◆ Work required: For this item, repeat the material exactly while omitting its pictures.

▼

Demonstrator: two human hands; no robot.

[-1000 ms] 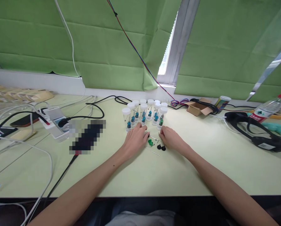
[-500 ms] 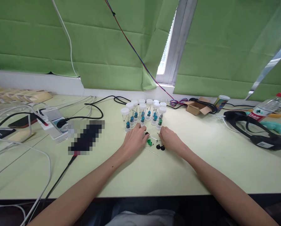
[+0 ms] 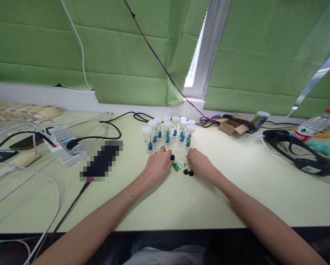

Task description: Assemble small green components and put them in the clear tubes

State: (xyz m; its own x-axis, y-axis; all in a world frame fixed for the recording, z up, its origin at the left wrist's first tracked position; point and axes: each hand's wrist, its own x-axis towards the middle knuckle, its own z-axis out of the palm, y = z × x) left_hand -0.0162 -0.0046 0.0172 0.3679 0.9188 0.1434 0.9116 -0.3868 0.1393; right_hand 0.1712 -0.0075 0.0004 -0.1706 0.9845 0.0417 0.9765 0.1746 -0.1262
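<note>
At the far right we see a bottle (image 3: pixel 307 127) with a red cap; its red-and-white label has a dark green mark and white characters too small for us to read. The headset (image 3: pixel 294 159) bears a white sticker whose print we cannot make out, and the patterned can (image 3: pixel 260 120) is just as illegible.

Ahead of the hands we see a cluster of upright clear vials (image 3: pixel 167 136) with white lids, most containing blue pieces with thin stems; the near right vial (image 3: pixel 189 139) has a green one. Black cable lies over the open cardboard box (image 3: pixel 230 127).

Our left hand (image 3: pixel 159 163) is curled beside a black knob (image 3: pixel 172 157); we cannot tell whether thumb and finger pinch it. Our right hand (image 3: pixel 199 162) bends inward, its grasp hidden from us. Between them on the table (image 3: pixel 223 206) lie a green piece (image 3: pixel 175 167), two black discs (image 3: pixel 186 172) and a metal pin (image 3: pixel 181 179). Pixelation masks a dark object (image 3: pixel 101 162) at left.
</note>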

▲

◆ Problem solution:
Demonstrator: two human hands; no robot.

[-1000 ms] 
[-500 ms] 
[+0 ms] 

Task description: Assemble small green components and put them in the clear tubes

State: (xyz m; its own x-axis, y-axis; all in a world frame fixed for the recording, z up, its origin at the left wrist's first tracked position; point and axes: each hand's wrist, its own x-axis towards the middle knuckle, its own z-axis out of the palm, y = z × x) left_hand -0.0162 -0.0046 0.0172 0.3679 0.9188 0.1434 0.9116 -0.3868 0.1393; right_hand 0.1712 -0.0075 0.0004 -0.1706 0.9845 0.0417 0.9765 0.1746 -0.1262
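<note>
At the far right we see a bottle (image 3: pixel 307 127) with a red cap; its red-and-white label has a dark green mark and white characters too small for us to read. The headset (image 3: pixel 294 159) bears a white sticker whose print we cannot make out, and the patterned can (image 3: pixel 260 120) is just as illegible.

Ahead of the hands we see a cluster of upright clear vials (image 3: pixel 167 136) with white lids, most containing blue pieces with thin stems; the near right vial (image 3: pixel 189 139) has a green one. Black cable lies over the open cardboard box (image 3: pixel 230 127).

Our left hand (image 3: pixel 159 163) is curled beside a black knob (image 3: pixel 172 157); we cannot tell whether thumb and finger pinch it. Our right hand (image 3: pixel 199 162) bends inward, its grasp hidden from us. Between them on the table (image 3: pixel 223 206) lie a green piece (image 3: pixel 175 167), two black discs (image 3: pixel 186 172) and a metal pin (image 3: pixel 181 179). Pixelation masks a dark object (image 3: pixel 101 162) at left.
</note>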

The required output is complete.